* **EXERCISE**
Pictures in the records are to be excluded from an otherwise exact copy.
----
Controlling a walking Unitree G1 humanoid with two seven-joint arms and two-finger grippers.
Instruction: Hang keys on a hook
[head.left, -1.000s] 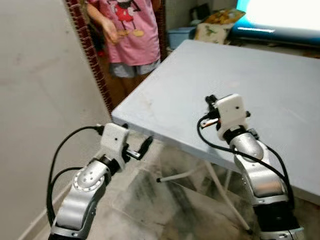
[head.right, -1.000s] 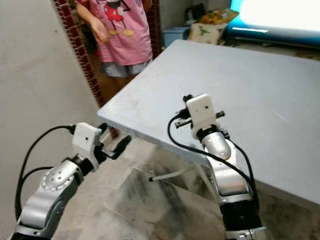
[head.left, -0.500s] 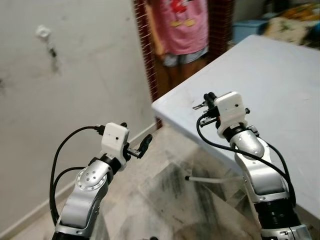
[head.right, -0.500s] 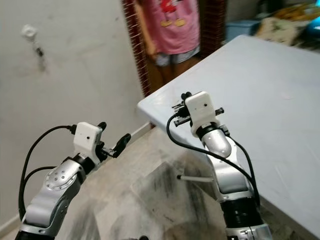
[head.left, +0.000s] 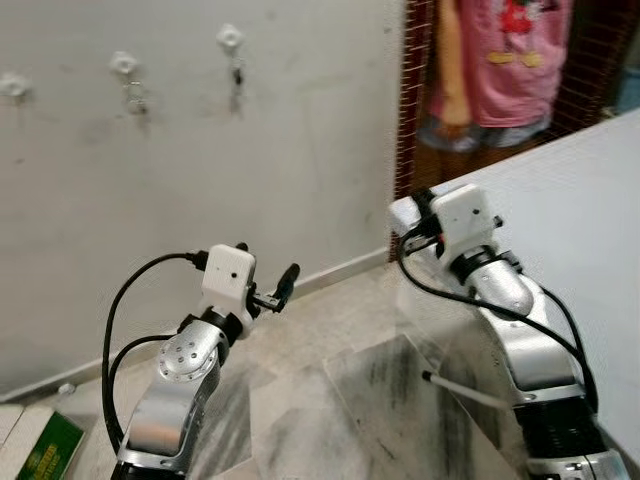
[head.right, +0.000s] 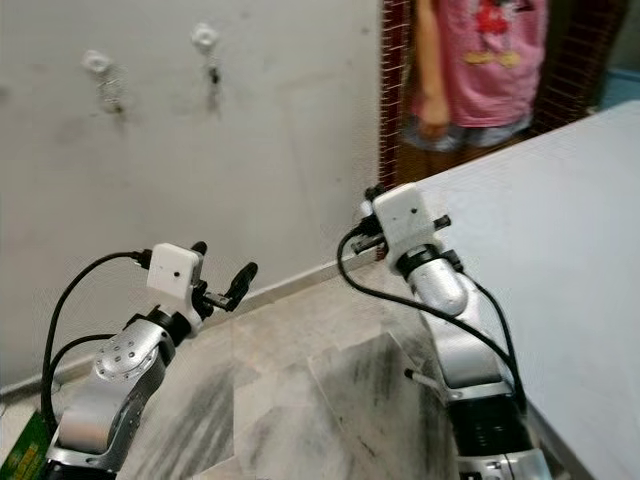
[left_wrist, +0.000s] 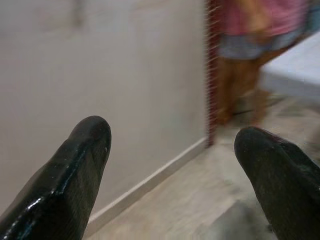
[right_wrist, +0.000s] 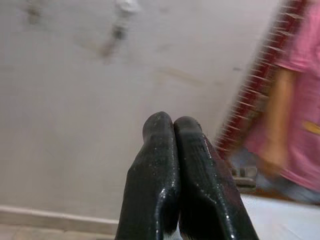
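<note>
Your left gripper is raised in front of the wall, well short of it, its two black fingers spread wide with nothing between them; through that gap you see skirting board and marbled floor; high above it and to its left, three white hooks are fixed in a row on the wall, the nearest hook with something small and dark dangling from it, the middle hook likewise, the far hook at the frame edge; what dangles is too small to identify; low beside your left arm, a green box lies on the floor; your right gripper is lifted at the corner of the grey table, fingers pressed flat together and aimed at the wall, one hook blurred above its tips; you cannot tell whether keys are pinched there, none can be made out anywhere in these views; beyond and right of that gripper, a person in a pink shirt stands in the doorway by the red brick edge.
</note>
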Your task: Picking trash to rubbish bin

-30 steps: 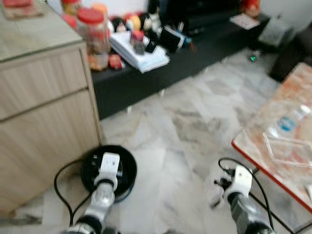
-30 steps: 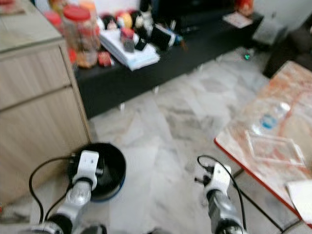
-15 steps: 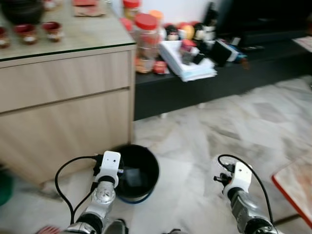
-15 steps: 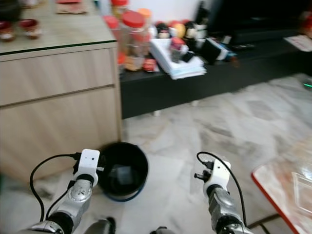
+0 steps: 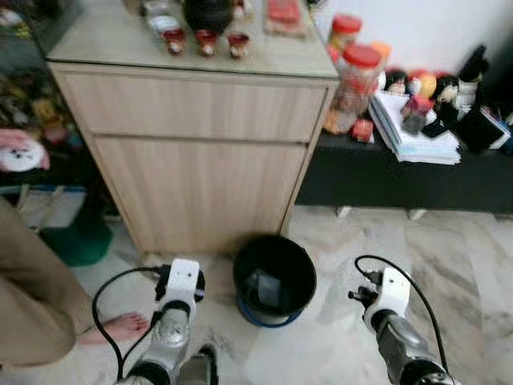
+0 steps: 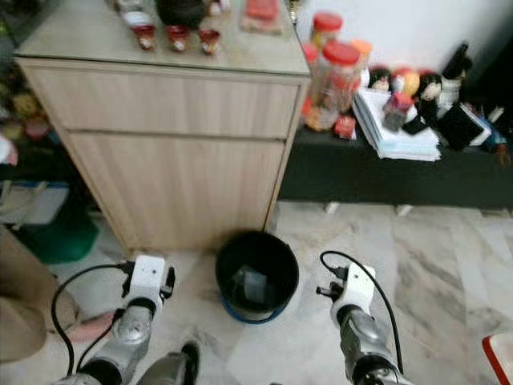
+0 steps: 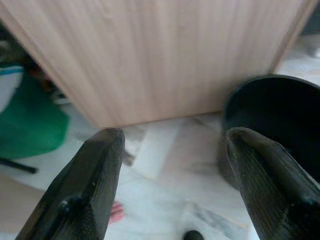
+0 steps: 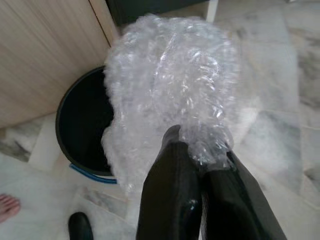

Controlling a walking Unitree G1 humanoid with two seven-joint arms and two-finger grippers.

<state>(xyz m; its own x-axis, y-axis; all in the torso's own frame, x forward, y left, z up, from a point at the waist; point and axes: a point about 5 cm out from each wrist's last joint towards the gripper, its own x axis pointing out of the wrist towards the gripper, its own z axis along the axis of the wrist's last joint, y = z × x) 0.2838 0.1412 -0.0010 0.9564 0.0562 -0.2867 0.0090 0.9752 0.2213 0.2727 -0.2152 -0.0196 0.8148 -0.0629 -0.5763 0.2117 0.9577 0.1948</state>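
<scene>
Right now the black rubbish bin (image 5: 275,279) sits on the marble floor (image 5: 449,265) dead ahead of the robot, at twelve o'clock between its two arms, tucked just in front of the lower corner of the wooden cabinet (image 5: 196,152). Something pale lies at the bottom of the bin. On the right, the right claw (image 8: 200,165) is clenched on a crumpled wad of clear bubble wrap (image 8: 170,85), the two black fingers (image 8: 170,190) pinched together at its lower edge; through the wrist camera the wrap hangs above the bin's rim and the floor beside it, covering a good part of the opening. From the head view that right arm reaches forward at about four o'clock from the bin, near it but not over it. Over on the left, the left claw (image 7: 170,165) is released, its fingers spread wide with bare floor between them, pointed at the foot of the cabinet with the bin's dark wall just beside one finger. That arm is held at about eight o'clock from the bin. Up on the cabinet's worktop stand small red cups (image 5: 207,40), and at two o'clock a low black shelf (image 5: 417,172) carries red-lidded jars (image 5: 357,76) and a stack of papers (image 5: 409,132). At nine o'clock a person's bare foot (image 5: 120,327) rests on the floor, near a green bag (image 5: 76,241).
</scene>
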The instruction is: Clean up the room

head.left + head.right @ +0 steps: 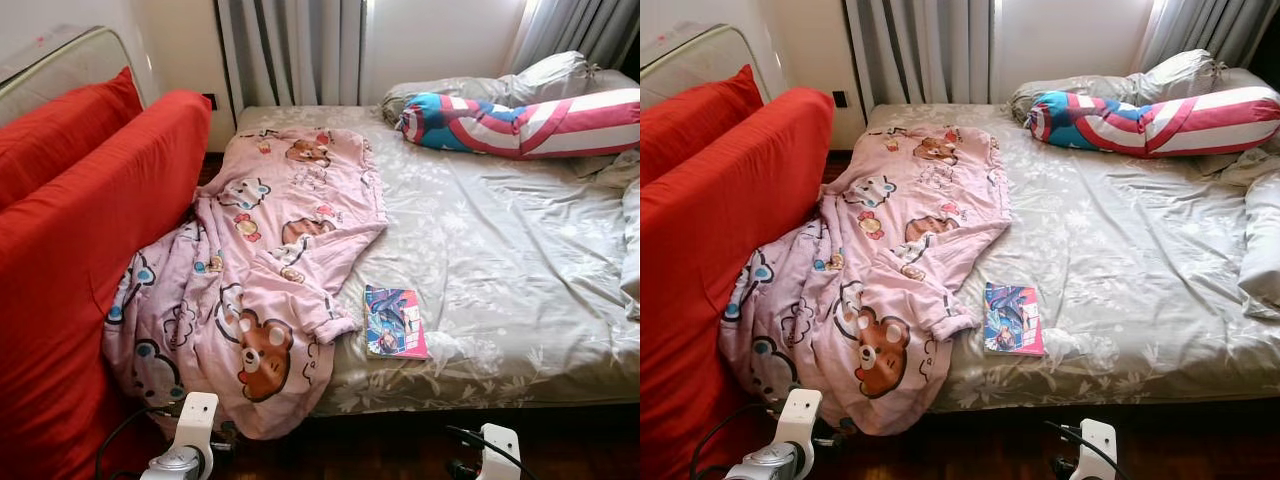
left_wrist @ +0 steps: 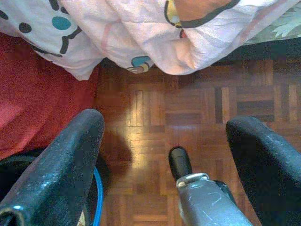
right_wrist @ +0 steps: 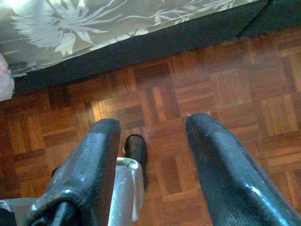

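Observation:
A pink blanket (image 1: pixel 260 270) printed with cartoon bears lies crumpled across the left half of the bed (image 1: pixel 500 260) and spills over its near edge toward the floor. A colourful book (image 1: pixel 394 322) rests on the grey floral sheet near the front edge, just right of the blanket. Both arms hang low in front of the bed. My left gripper (image 2: pixel 164 160) is open over the parquet, below the blanket's hanging hem (image 2: pixel 155 42). My right gripper (image 3: pixel 153 155) is open too, over the floor beside the bed's edge.
A red sofa (image 1: pixel 80 260) with a red cushion stands close on the left, touching the blanket. A striped bolster (image 1: pixel 520 122) and grey pillows lie at the head of the bed. Curtains (image 1: pixel 290 50) hang behind. Parquet floor (image 2: pixel 197 108) runs along the bed's front.

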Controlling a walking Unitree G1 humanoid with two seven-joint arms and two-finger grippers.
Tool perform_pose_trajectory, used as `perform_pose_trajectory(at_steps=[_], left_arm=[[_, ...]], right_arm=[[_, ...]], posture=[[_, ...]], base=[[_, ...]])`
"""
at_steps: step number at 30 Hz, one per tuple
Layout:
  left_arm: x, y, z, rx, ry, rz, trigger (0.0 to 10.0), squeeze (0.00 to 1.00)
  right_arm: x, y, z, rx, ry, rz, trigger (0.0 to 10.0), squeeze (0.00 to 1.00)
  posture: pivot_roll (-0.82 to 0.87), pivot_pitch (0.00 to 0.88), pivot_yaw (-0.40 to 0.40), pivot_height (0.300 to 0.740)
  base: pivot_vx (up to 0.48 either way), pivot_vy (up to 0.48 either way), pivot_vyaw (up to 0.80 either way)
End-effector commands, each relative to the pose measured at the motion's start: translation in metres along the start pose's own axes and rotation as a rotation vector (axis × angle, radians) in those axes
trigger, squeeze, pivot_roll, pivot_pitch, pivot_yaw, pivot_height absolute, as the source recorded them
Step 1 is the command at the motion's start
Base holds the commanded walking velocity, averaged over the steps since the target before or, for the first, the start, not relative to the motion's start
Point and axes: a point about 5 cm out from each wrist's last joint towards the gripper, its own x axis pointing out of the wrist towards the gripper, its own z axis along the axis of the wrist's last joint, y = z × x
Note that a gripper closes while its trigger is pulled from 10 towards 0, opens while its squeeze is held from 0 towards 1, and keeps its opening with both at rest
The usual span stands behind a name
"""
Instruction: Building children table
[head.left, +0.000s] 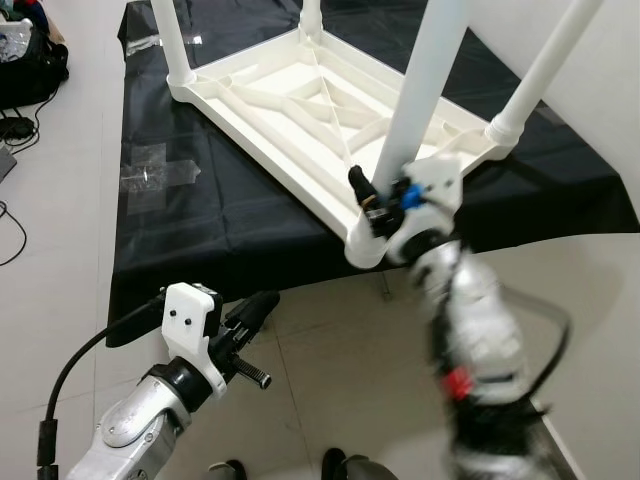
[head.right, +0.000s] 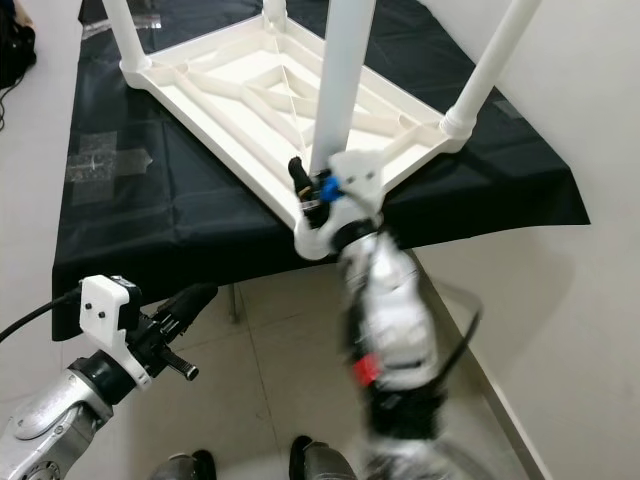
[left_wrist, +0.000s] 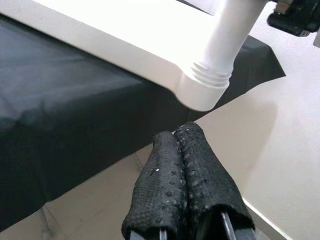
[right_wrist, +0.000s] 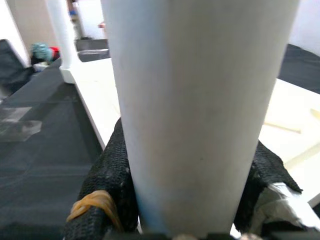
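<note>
A white plastic children's table (head.left: 300, 100) lies upside down on a black-covered surface (head.left: 200, 200), with its legs pointing up. My right gripper (head.left: 385, 205) is shut on the near white leg (head.left: 420, 90) just above its corner socket (head.left: 365, 245). In the right wrist view the leg (right_wrist: 200, 110) stands between the black fingers (right_wrist: 105, 185). My left gripper (head.left: 255, 310) is shut and holds nothing, low in front of the surface's edge. In the left wrist view its fingertips (left_wrist: 185, 150) sit just below that corner socket (left_wrist: 205, 90).
Clear tape patches (head.left: 155, 175) lie on the black cloth. A black bag and cables (head.left: 25, 70) sit on the floor at the far left. Grey tiled floor (head.left: 320, 370) spreads under the arms, and a white wall (head.left: 610, 120) rises on the right.
</note>
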Motion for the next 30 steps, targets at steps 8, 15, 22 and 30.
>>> perform_pose_trajectory(at_steps=[8,15,22,30], left_arm=[[0.002,0.002,-0.007,0.001,0.013,0.007,10.0,0.0],[0.002,0.0,-0.005,-0.004,0.006,0.004,10.0,0.0],[0.0,-0.002,-0.003,-0.007,0.002,-0.001,10.0,0.0],[-0.003,-0.002,-0.001,-0.006,0.005,-0.001,10.0,0.0]], right_arm=[[0.028,0.014,-0.008,0.06,0.081,0.131,10.0,0.2],[0.021,-0.011,0.011,0.068,-0.036,0.393,10.0,1.0],[0.03,-0.061,0.026,-0.069,-0.036,0.576,10.0,1.0],[0.042,-0.078,0.04,-0.098,-0.032,0.722,10.0,0.0]], posture=[[-0.03,0.191,-0.075,0.74],[-0.03,0.213,-0.077,0.74],[-0.02,0.238,-0.076,0.74],[-0.01,0.256,-0.075,0.74]], base=[[0.0,0.0,0.0],[0.0,0.0,0.0],[0.0,0.0,0.0],[0.0,0.0,0.0]])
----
* **COMPLETED TASK**
Controlling a walking Unitree G1 humanoid with two seven-joint arms and two-finger grippers.
Instruction: Hang keys on a hook
[head.left, -1.000s] 
[head.right, -1.000s] 
[head.left, -0.500s] 
[head.right, -0.500s] 
[head.left, +0.000s] 
[head.right, +0.000s] 
[left_wrist, +0.000s] 
[right_wrist, +0.000s] 
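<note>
Your left gripper is raised in front of the wall, well short of it, its two black fingers spread wide with nothing between them; through that gap you see skirting board and marbled floor; high above it and to its left, three white hooks are fixed in a row on the wall, the nearest hook with something small and dark dangling from it, the middle hook likewise, the far hook at the frame edge; what dangles is too small to identify; low beside your left arm, a green box lies on the floor; your right gripper is lifted at the corner of the grey table, fingers pressed flat together and aimed at the wall, one hook blurred above its tips; you cannot tell whether keys are pinched there, none can be made out anywhere in these views; beyond and right of that gripper, a person in a pink shirt stands in the doorway by the red brick edge.
</note>
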Your task: Picking trash to rubbish bin

-30 steps: 
-30 steps: 
-15 steps: 
-15 steps: 
+0 steps: 
+0 steps: 
+0 steps: 
+0 steps: 

Controlling a walking Unitree G1 humanoid with two seven-joint arms and two-finger grippers.

<state>(xyz m; its own x-axis, y-axis; all in the torso's own frame, x forward, y left, z up, from a point at the waist; point and axes: a point about 5 cm out from each wrist's last joint towards the gripper, its own x axis pointing out of the wrist towards the gripper, its own z axis along the axis of the wrist's last joint, y = z × x) 0.2838 0.1412 -0.0010 0.9564 0.0562 -0.2867 0.0090 0.9752 0.2213 0.2727 -0.2152 -0.0196 0.8148 -0.0629 -0.5763 0.2117 0.9577 0.1948</state>
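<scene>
Right now the black rubbish bin (image 5: 275,279) sits on the marble floor (image 5: 449,265) dead ahead of the robot, at twelve o'clock between its two arms, tucked just in front of the lower corner of the wooden cabinet (image 5: 196,152). Something pale lies at the bottom of the bin. On the right, the right claw (image 8: 200,165) is clenched on a crumpled wad of clear bubble wrap (image 8: 170,85), the two black fingers (image 8: 170,190) pinched together at its lower edge; through the wrist camera the wrap hangs above the bin's rim and the floor beside it, covering a good part of the opening. From the head view that right arm reaches forward at about four o'clock from the bin, near it but not over it. Over on the left, the left claw (image 7: 170,165) is released, its fingers spread wide with bare floor between them, pointed at the foot of the cabinet with the bin's dark wall just beside one finger. That arm is held at about eight o'clock from the bin. Up on the cabinet's worktop stand small red cups (image 5: 207,40), and at two o'clock a low black shelf (image 5: 417,172) carries red-lidded jars (image 5: 357,76) and a stack of papers (image 5: 409,132). At nine o'clock a person's bare foot (image 5: 120,327) rests on the floor, near a green bag (image 5: 76,241).
</scene>
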The instruction is: Clean up the room

head.left + head.right @ +0 steps: 
left_wrist @ +0 steps: 
right_wrist @ +0 steps: 

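Observation:
A pink blanket (image 1: pixel 260 270) printed with cartoon bears lies crumpled across the left half of the bed (image 1: pixel 500 260) and spills over its near edge toward the floor. A colourful book (image 1: pixel 394 322) rests on the grey floral sheet near the front edge, just right of the blanket. Both arms hang low in front of the bed. My left gripper (image 2: pixel 164 160) is open over the parquet, below the blanket's hanging hem (image 2: pixel 155 42). My right gripper (image 3: pixel 153 155) is open too, over the floor beside the bed's edge.
A red sofa (image 1: pixel 80 260) with a red cushion stands close on the left, touching the blanket. A striped bolster (image 1: pixel 520 122) and grey pillows lie at the head of the bed. Curtains (image 1: pixel 290 50) hang behind. Parquet floor (image 2: pixel 197 108) runs along the bed's front.
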
Controlling a walking Unitree G1 humanoid with two seven-joint arms and two-finger grippers.
Tool perform_pose_trajectory, used as `perform_pose_trajectory(at_steps=[_], left_arm=[[_, ...]], right_arm=[[_, ...]], posture=[[_, ...]], base=[[_, ...]])`
"""
at_steps: step number at 30 Hz, one per tuple
Layout:
  left_arm: x, y, z, rx, ry, rz, trigger (0.0 to 10.0), squeeze (0.00 to 1.00)
  right_arm: x, y, z, rx, ry, rz, trigger (0.0 to 10.0), squeeze (0.00 to 1.00)
  posture: pivot_roll (-0.82 to 0.87), pivot_pitch (0.00 to 0.88), pivot_yaw (-0.40 to 0.40), pivot_height (0.300 to 0.740)
  base: pivot_vx (up to 0.48 either way), pivot_vy (up to 0.48 either way), pivot_vyaw (up to 0.80 either way)
End-effector commands, each relative to the pose measured at the motion's start: translation in metres along the start pose's own axes and rotation as a rotation vector (axis × angle, radians) in those axes
trigger, squeeze, pivot_roll, pivot_pitch, pivot_yaw, pivot_height absolute, as the source recorded them
Step 1 is the command at the motion's start
Base holds the commanded walking velocity, averaged over the steps since the target before or, for the first, the start, not relative to the motion's start
Point and axes: a point about 5 cm out from each wrist's last joint towards the gripper, its own x axis pointing out of the wrist towards the gripper, its own z axis along the axis of the wrist's last joint, y = z × x
Note that a gripper closes while its trigger is pulled from 10 towards 0, opens while its squeeze is held from 0 towards 1, and keeps its opening with both at rest
The usual span stands behind a name
"""
Instruction: Building children table
[head.left, +0.000s] 
[head.right, +0.000s] 
[left_wrist, +0.000s] 
[right_wrist, +0.000s] 
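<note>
A white plastic children's table (head.left: 300, 100) lies upside down on a black-covered surface (head.left: 200, 200), with its legs pointing up. My right gripper (head.left: 385, 205) is shut on the near white leg (head.left: 420, 90) just above its corner socket (head.left: 365, 245). In the right wrist view the leg (right_wrist: 200, 110) stands between the black fingers (right_wrist: 105, 185). My left gripper (head.left: 255, 310) is shut and holds nothing, low in front of the surface's edge. In the left wrist view its fingertips (left_wrist: 185, 150) sit just below that corner socket (left_wrist: 205, 90).
Clear tape patches (head.left: 155, 175) lie on the black cloth. A black bag and cables (head.left: 25, 70) sit on the floor at the far left. Grey tiled floor (head.left: 320, 370) spreads under the arms, and a white wall (head.left: 610, 120) rises on the right.
</note>
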Motion for the next 30 steps, targets at steps 8, 15, 22 and 30.
>>> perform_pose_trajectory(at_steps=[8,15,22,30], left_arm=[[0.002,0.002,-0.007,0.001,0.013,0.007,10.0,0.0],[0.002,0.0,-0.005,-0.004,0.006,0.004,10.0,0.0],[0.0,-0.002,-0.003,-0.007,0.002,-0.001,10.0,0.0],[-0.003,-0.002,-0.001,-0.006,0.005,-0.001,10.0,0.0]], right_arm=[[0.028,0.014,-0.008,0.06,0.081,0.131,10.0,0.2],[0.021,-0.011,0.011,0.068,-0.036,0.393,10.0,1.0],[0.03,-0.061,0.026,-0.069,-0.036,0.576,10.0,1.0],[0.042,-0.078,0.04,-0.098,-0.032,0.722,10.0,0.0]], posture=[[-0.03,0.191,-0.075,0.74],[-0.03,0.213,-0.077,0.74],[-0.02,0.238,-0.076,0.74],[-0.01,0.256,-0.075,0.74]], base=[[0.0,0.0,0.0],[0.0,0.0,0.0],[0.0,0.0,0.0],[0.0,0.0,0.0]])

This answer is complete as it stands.